Henri Pescarolo est malheureux à quelques semaines de l’édition 1972 des 24 Heures du Mans. Les prototypes Matra-Simca MS670 se portent bien, avec fiabilité et performance au rendez-vous pour cette année alors que les Porsche 917 et Ferrari 512 sont bannies de la course par un nouveau règlement moteur. Mais les équipages sont formés chez Matra et il manque un équipier au grand Henri.

Trois des quatre Matra-Simca MS670 inscrites sont dédiées à de jeunes et rapides pilotes : Chris Amon/Jean-Pierre Beltoise, François Cevert/Howden Ganley et Jean-Pierre Jabouille/David Hobbs. Graham Hill est alors élu pour être ce 8ème pilote Matra. L’ex-champion du monde est encore rapide, mais un peu délaissé en vitesse pure par les jeunes et… par Henri lui-même, qui craignait avant le départ devoir faire "toute la job" et voir Hill manquer de motivation aux commandes de ce prototype Matra avec son moteur V12 à la sonorité exceptionnelle.

C’était mal connaître le vieux loup. Une fois la course lancée, "Pesca" peut oublier son préjugé : Hill (en action sur la photo ci-dessus) pilote sans-faute, il est rapide sur le sec comme sur la pluie, ne martyrise pas la mécanique, est bon stratège et aussi, beau joueur. Car voyant l’arrivée - et la victoire - se dessiner pour le duo, Graham Hill insiste pour que Pescarolo soit au volant pour traverser la ligne en vainqueur tout français : pilote, Matra, Simca, Elf. La 1ère victoire de Matra au Mans ! Une photo, un geste et une victoire qui ont fait d’Henri Pescarolo et de Graham Hill des héros nationaux.
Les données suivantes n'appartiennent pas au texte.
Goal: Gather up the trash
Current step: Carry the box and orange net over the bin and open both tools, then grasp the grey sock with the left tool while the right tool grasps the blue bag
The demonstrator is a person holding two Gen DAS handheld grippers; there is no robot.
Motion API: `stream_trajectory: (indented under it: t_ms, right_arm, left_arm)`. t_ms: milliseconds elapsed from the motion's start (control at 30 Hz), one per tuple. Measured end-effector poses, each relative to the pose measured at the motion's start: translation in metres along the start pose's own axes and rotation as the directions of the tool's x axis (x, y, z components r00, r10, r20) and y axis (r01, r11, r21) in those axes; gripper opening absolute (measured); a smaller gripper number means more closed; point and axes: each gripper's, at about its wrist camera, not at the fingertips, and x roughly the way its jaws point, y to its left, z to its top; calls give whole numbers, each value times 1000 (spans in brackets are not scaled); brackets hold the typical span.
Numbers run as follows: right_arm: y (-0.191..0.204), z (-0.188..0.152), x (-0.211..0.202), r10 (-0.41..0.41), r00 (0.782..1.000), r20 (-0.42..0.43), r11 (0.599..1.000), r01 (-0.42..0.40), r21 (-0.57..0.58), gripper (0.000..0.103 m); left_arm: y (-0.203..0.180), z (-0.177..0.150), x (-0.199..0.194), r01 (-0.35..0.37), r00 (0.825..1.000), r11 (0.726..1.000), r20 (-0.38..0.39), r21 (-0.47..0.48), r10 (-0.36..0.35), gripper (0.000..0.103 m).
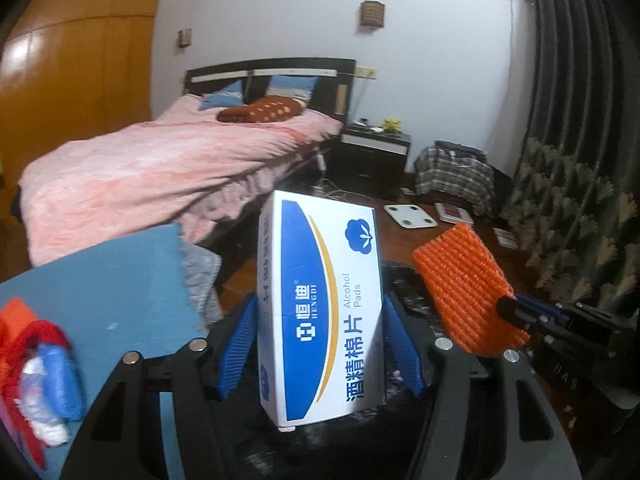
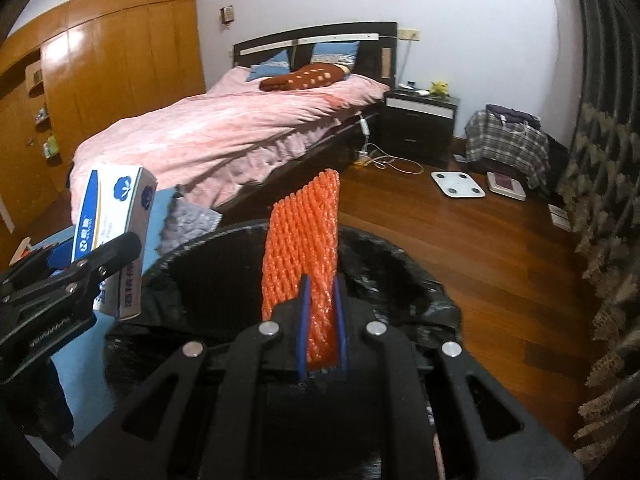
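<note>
Hand-held grippers clamp box (image 1: 320, 304) and orange net (image 2: 304, 256) above bin rim (image 2: 400, 252).

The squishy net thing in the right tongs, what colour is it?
Bright orange foam net, best in the right wrist view.

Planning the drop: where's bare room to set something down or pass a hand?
Free: the black-lined bin's open mouth, bare wood floor between bin, scale and curtain. Crowded: blue surface left of the bin, with wrappers; alcohol pad box and orange foam net over the rim.
</note>
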Motion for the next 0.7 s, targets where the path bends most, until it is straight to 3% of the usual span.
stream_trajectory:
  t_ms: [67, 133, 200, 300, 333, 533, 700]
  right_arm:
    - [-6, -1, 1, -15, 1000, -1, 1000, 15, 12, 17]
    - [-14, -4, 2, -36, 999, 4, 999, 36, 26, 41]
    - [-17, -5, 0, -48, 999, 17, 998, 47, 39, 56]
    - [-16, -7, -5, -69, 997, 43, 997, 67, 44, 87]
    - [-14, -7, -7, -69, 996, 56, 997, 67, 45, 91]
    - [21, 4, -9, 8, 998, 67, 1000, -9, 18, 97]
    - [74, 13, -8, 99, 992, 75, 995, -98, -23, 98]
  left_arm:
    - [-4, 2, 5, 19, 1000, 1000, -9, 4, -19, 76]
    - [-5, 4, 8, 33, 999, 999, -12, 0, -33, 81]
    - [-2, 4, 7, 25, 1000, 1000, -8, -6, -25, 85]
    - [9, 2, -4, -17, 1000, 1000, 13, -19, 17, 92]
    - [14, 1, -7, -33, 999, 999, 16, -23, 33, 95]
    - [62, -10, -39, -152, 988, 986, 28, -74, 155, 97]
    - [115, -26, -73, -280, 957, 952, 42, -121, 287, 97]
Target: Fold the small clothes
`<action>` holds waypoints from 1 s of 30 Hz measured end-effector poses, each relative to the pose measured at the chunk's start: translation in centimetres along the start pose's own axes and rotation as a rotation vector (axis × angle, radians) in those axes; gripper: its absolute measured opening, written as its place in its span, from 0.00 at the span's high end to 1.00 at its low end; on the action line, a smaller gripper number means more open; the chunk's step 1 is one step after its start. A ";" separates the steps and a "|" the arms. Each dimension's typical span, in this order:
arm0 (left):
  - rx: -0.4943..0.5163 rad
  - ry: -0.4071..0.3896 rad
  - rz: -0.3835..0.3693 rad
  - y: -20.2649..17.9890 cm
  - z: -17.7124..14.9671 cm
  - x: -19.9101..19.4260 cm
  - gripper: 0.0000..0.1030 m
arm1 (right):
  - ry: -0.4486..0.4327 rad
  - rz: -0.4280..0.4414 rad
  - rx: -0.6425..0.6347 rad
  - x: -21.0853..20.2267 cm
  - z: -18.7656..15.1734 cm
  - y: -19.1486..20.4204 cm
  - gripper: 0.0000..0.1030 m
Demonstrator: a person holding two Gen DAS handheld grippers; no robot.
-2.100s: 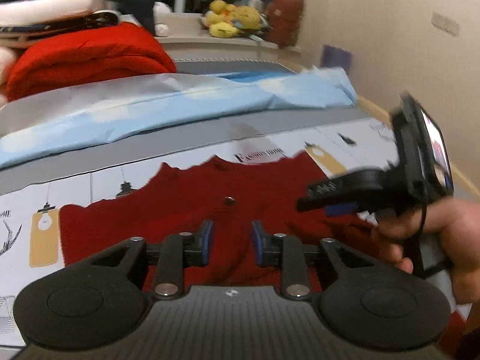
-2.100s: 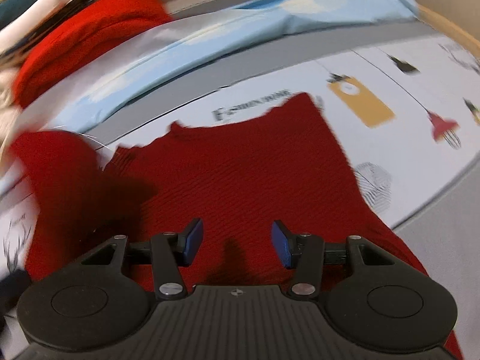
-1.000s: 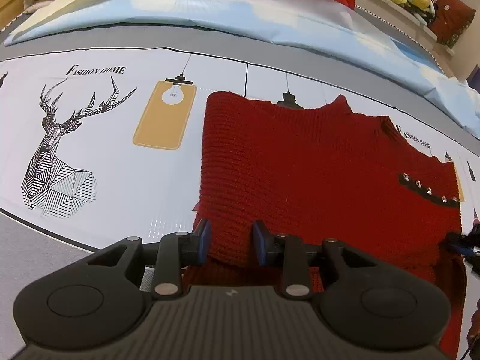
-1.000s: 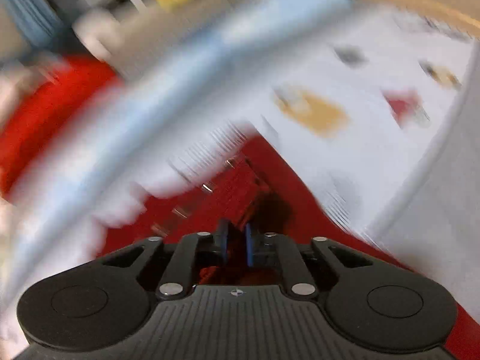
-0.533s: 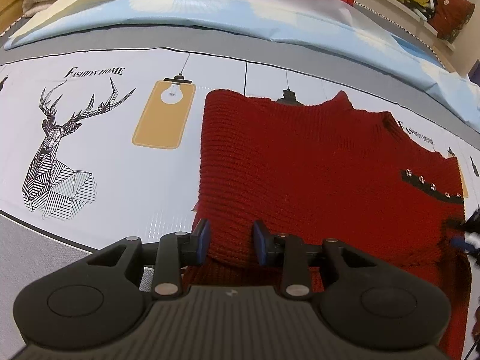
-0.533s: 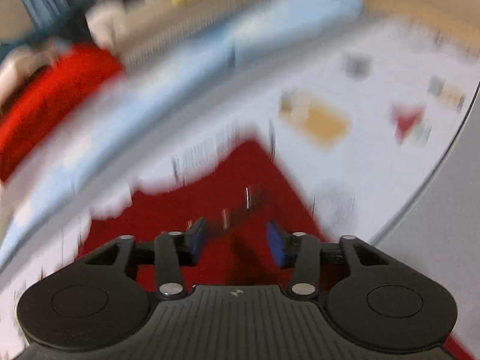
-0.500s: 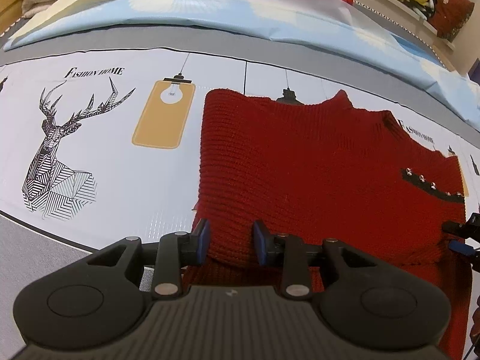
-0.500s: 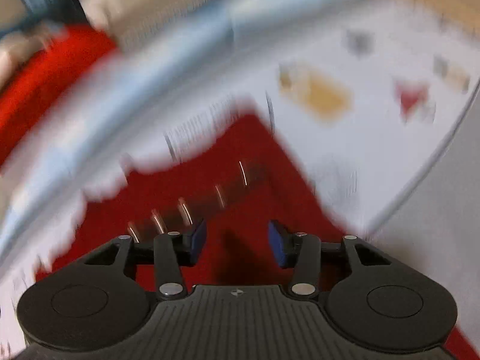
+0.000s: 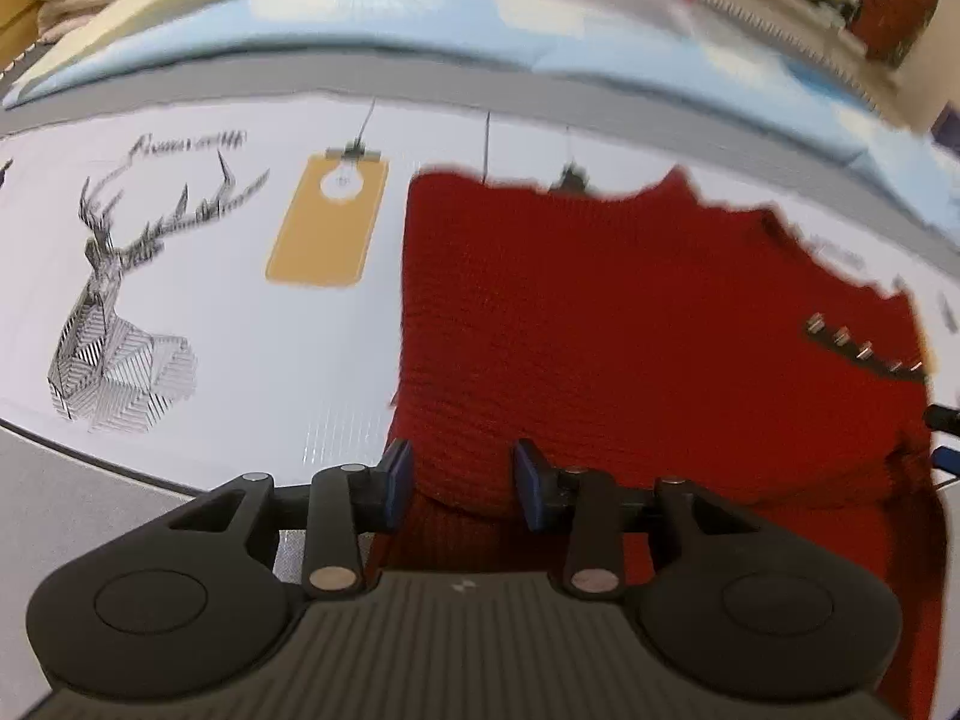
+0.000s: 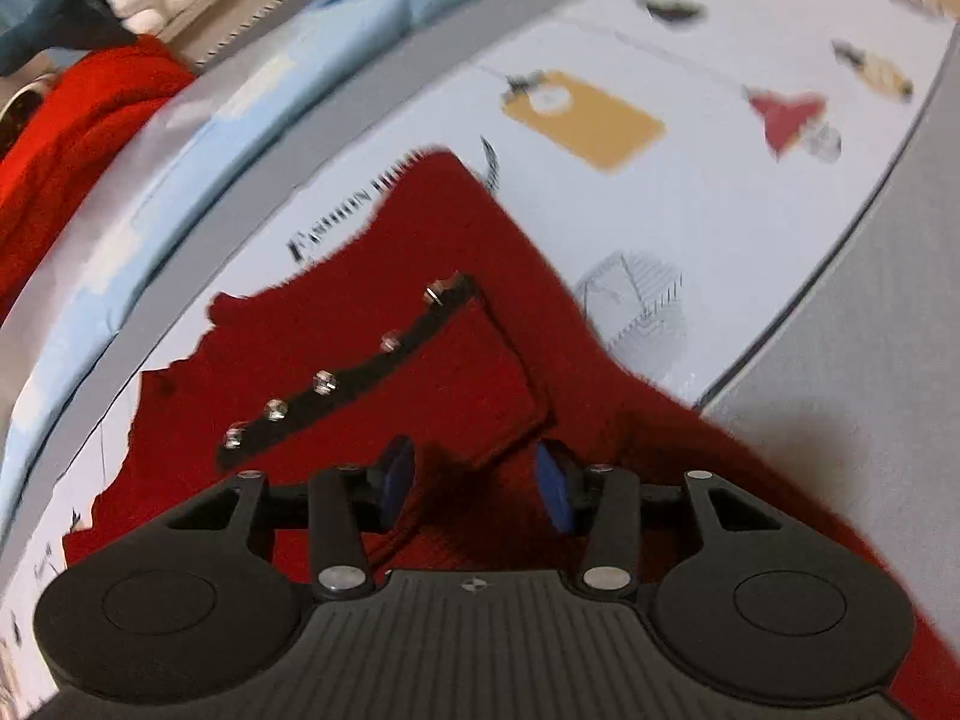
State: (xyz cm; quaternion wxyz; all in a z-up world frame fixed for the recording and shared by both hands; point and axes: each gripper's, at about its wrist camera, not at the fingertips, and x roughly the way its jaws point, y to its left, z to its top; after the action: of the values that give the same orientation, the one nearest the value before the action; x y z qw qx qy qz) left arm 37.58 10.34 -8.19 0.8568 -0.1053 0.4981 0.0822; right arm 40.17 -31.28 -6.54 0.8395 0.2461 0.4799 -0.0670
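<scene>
On the printed bed sheet (image 9: 198,420) in front of you lies the red knit sweater (image 9: 600,324), spread flat with a folded edge near your tools and a black strip of silver studs (image 10: 336,384) running across its pocket. Your left gripper (image 9: 462,483) is opening, its blue pads (image 9: 396,480) parted on either side of the sweater's near fold without pressing it. Your right gripper (image 10: 474,483) hangs over the pocket's lower corner with its pads well apart, gripping nothing.
</scene>
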 end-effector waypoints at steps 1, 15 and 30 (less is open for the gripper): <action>0.009 -0.034 -0.009 -0.1 0.1 -1.0 0.61 | -0.020 0.001 -0.037 -0.8 0.1 0.5 0.54; 0.302 -0.360 -0.013 -1.2 -8.0 -20.9 0.59 | -0.282 0.074 -0.336 -19.2 -3.3 0.4 0.53; -0.028 0.032 -0.071 8.0 -26.8 -14.5 0.61 | -0.019 -0.007 -0.170 -20.4 -11.7 -23.1 0.52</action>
State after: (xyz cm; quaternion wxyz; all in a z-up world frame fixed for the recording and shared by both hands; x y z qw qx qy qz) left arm 6.04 10.51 -9.27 0.8496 -0.1359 0.5064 0.0571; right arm 12.25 -48.32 -2.35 0.8616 0.1713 0.4767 -0.0313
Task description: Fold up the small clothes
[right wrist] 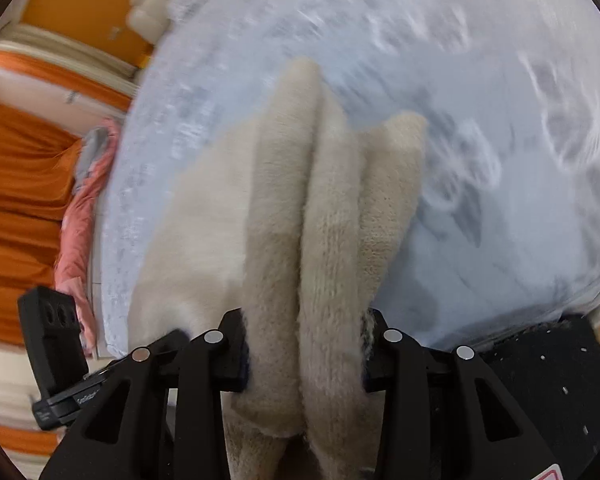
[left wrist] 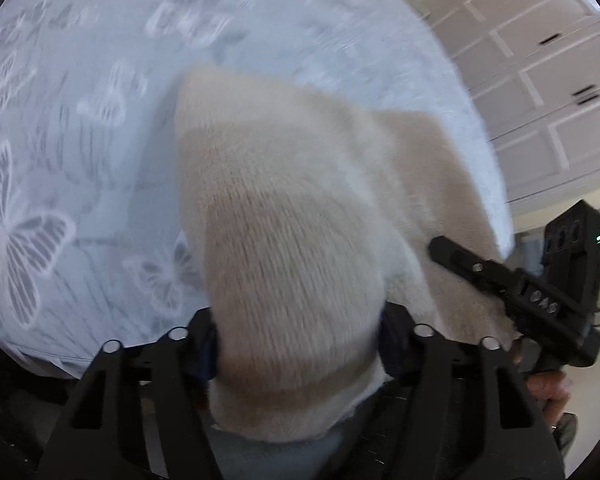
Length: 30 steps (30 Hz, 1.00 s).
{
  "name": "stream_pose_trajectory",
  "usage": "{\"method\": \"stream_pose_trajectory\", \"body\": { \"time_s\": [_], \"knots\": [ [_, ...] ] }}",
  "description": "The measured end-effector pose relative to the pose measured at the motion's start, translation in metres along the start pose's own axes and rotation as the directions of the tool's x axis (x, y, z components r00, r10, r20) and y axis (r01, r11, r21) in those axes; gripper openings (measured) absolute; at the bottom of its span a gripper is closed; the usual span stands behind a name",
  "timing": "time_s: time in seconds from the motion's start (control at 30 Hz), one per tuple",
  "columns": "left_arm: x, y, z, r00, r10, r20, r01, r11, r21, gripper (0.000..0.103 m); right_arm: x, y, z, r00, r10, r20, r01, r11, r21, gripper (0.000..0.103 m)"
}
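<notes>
Gripping the beige-and-cream fleece garment with both tools, I have the left gripper clamped on one bunched edge and the right gripper on several folds, above the butterfly-print bedspread. It looks light, floppy, plush; hems suit pinching best.

Garment hangs over bedspread, clamped btwn both hand-held grippers.
</notes>
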State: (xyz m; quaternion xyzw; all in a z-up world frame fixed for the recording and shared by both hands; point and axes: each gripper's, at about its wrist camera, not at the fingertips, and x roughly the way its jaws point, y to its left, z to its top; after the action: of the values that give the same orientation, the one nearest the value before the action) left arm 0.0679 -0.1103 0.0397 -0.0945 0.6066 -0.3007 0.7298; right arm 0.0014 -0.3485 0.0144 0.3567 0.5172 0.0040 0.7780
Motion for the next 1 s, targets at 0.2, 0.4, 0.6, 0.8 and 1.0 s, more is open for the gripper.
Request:
{"method": "stream_pose_trajectory", "body": {
  "time_s": [0.2, 0.4, 0.6, 0.8, 1.0],
  "knots": [
    [-0.075, -0.026, 0.01, 0.986, -0.122, 0.112, 0.112, 0.989, 0.094, 0.053, -0.065, 0.055, -0.004, 0.99, 0.027, 0.138, -0.011, 0.993, -0.113, 0.035],
    [-0.167, -0.03, 0.026, 0.941, -0.189, 0.279, 0.133, 0.969, 0.208, 0.053, -0.125, 0.111, -0.004, 0.957, 0.141, 0.256, -0.079, 0.968, -0.238, 0.035],
    [-0.232, -0.008, 0.045, 0.889, -0.169, 0.426, 0.033, 0.951, 0.308, 0.057, -0.147, 0.179, 0.009, 0.887, 0.32, 0.334, -0.183, 0.906, -0.383, 0.035],
    [-0.146, 0.09, 0.06, 0.935, 0.097, 0.341, -0.149, 0.98, 0.132, 0.083, -0.055, 0.169, 0.048, 0.913, 0.308, 0.267, -0.245, 0.938, -0.245, 0.051],
    [-0.114, 0.137, 0.005, 0.96, 0.086, 0.268, -0.092, 0.996, 0.012, 0.077, 0.039, 0.11, 0.024, 0.994, -0.011, 0.109, 0.017, 0.998, -0.054, 0.045]
  ]
}}
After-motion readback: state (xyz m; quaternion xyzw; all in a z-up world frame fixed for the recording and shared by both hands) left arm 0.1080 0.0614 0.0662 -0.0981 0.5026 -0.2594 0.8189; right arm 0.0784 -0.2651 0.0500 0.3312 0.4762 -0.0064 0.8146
En F1 comme en IndyCar ou en Endurance, Graham Hill était doux sur la mécanique et ne commettait que très rarement des erreurs; tout pour plaire à une équipe, surtout en endurance mondiale. Les manufacturiers engagés dans cette discipline ont de tout temps recherché de tels pilotes pour améliorer les résultats et tirer profit de leurs investissements en alignant des voitures rapides et très fiables. Graham Hill demeurait une valeur sûre à ce niveau.

Seul pilote à avoir remporté la Triple couronne qu’il détient depuis plus de 50 ans maintenant, aurait-il réussi à amener sa petite équipe de F1, Embassy Hill Racing, au sommet, à l’image d’un Frank Williams à la fin des années 1970 ? L’accident d’avion (Graham Hill en était le pilote et n’avait plus sa licence !) survenu le 29 novembre 1975 au retour d’une séance d’essais libres au circuit du Castellet n’a jamais permis d’apporter la réponse.